El nuevo presidente tiene 37 años y un aspecto juvenil. Si el poeta español Rafael Alberti pedía respeto porque había nacido con el cine en 1902, Bukele y los jóvenes políticos de su generación, en todas las latitudes, pueden repetir ese reclamo porque han nacido con Internet, con los PC, con Facebook y con Twitter.

Tienen otra manera de comunicarse con los electores y la utilizan profusamente. Es la historia, también, de Alexis Tsipras en Grecia y de Pablo Iglesias en España, ambos leninistas afortunadamente maniatados por la moderada realidad burguesa de la Unión Europea y la fuerza del capitalismo.

Para combatir la violencia social y su contrapartida, las ganas locas de emigrar, Bukele tendría que crear en su pueblo esperanzas razonables de prosperar. A fin de cuentas, de Panamá y Costa Rica, dos países centroamericanos, pueden tener algunos problemas (como lo tiene los países en general) pero no se va casi nadie. Al revés: están llenos de inmigrantes que comparten el “sueño” panameño y el “sueño” tico. Sí se escapan, en cambio -y cada día son más-, de Nicaragua, Honduras, El Salvador y Guatemala.

¿Cómo se logra ese milagro?

Invirtiendo en “capital humano”, es decir, en educación y salud, pero creando fuentes de trabajo que permitan generar excedentes a lo largo de un par de décadas para poder realizar esa inversión. No hay atajos, pero el secreto es estar un poco mejor cada año que pasa y olvidarse de los líderes carismáticos.
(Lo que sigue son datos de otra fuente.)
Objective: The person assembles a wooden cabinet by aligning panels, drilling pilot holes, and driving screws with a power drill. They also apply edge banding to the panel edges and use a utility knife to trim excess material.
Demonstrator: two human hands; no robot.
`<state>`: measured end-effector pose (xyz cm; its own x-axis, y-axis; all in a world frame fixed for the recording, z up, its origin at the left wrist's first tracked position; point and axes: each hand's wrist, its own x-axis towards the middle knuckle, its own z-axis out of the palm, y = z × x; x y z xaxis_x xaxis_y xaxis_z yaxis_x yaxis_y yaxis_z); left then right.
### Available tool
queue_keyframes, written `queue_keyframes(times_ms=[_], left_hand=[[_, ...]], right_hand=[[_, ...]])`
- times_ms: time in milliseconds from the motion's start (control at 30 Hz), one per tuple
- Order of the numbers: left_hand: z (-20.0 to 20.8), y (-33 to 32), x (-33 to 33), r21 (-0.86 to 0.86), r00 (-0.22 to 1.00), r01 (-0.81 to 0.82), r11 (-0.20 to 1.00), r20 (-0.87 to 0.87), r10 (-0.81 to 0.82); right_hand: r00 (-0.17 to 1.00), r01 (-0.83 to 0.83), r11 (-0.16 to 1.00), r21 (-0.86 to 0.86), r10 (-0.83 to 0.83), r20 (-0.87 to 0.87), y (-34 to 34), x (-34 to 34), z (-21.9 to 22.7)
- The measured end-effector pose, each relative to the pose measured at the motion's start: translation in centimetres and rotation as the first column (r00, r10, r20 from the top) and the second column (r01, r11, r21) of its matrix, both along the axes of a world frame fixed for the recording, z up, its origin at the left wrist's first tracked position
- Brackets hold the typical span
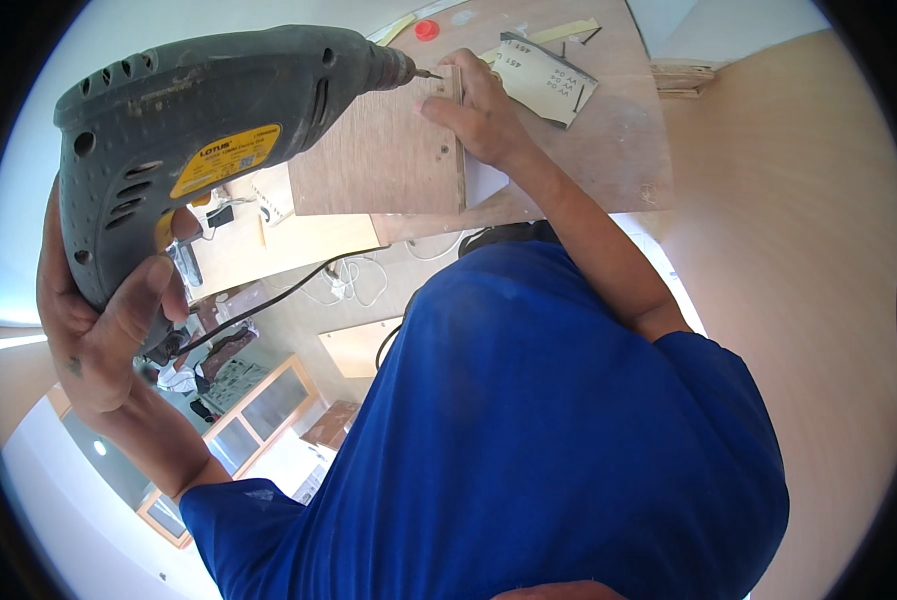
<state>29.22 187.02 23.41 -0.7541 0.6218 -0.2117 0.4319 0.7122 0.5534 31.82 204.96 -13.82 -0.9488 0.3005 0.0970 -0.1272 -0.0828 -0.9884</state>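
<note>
My left hand [119, 320] is wrapped round the handle of a dark grey electric drill [219, 100], with fingers by its yellow trigger. The drill lies level in the view and points right. Its thin bit [429, 74] reaches the upper corner of a plywood box [369, 160]; whether it touches the wood I cannot tell. My right hand [479, 110] grips the box at its right end, thumb on the edge and fingers over the far side. Two dark screw heads or holes show along that edge. A black cord hangs from the drill's handle.
The box rests on a wooden worktop [619, 170]. Beyond my right hand lie a torn piece of printed card [549, 80] and a red cap [427, 30]. Below are a pale board [299, 240] with small items, a white cable [344, 280] on the floor, and a wood-framed cabinet [269, 405].
</note>
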Motion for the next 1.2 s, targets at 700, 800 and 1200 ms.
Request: queue_keyframes(times_ms=[700, 800, 1200], left_hand=[[0.6, -0.8, -1.7, 0.002, 0.998, 0.069, 0.998, -0.006, -0.069], [0.6, -0.9, -1.7, 0.001, 0.998, 0.064, 0.998, -0.017, -0.064], [0.8, 0.4, -1.5, -0.012, 0.996, 0.079, 0.997, 0.030, -0.079]], right_hand=[[0.999, 0.030, 0.998, -0.060, -0.028, 0.036, 0.2, 0.7, 1.7], [1.000, 0.014, 0.995, -0.100, -0.013, 0.020, 0.1, 0.4, 1.2], [1.000, 0.023, 1.000, -0.010, -0.023, 0.004, 0.1, 0.5, 1.0]])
La libertad, la ley y las instituciones son insustituibles. “Pobres los pueblos que necesitan héroes” dijo Bertolt Brecht, aunque no siempre obedeció su justa advertencia.

En cuanto a la prosperidad, toda la información disponible de Bukele hace pensar que confía en el gasto público para lograrla. Fue un alcalde populista, y es una lástima, porque ese camino conduce al desastre. Haría muy bien en dedicarle 5 minutos a un breve YouTube producido por la Fundación Libertad y Progreso de Argentina bajo el título de Trabajo Productivo vs. Trabajo Improductivo. Argentina es uno de los pocos países de la tierra que ha ido paulatinamente subdesarrollándose y conquistando la pobreza sin pausa ni tregua. Ahí aprendería que la prosperidad creciente es el resultado del aumento constante de la productividad generada por la creatividad casi sin trabas de los emprendedores.

Ni siquiera le vale a Bukele escudarse en el tamaño y la población de El Salvador para justificar un hipotético fracaso. Son los de Israel, solo que el exitoso Estado judío está rodeado de enemigos, mientras El Salvador juega con ventaja y cuenta con las simpatías y las ganas de ayudar de medio planeta.

Confiemos en que el sentido común ilumine a Bukele. Si no tiene éxito será terrible.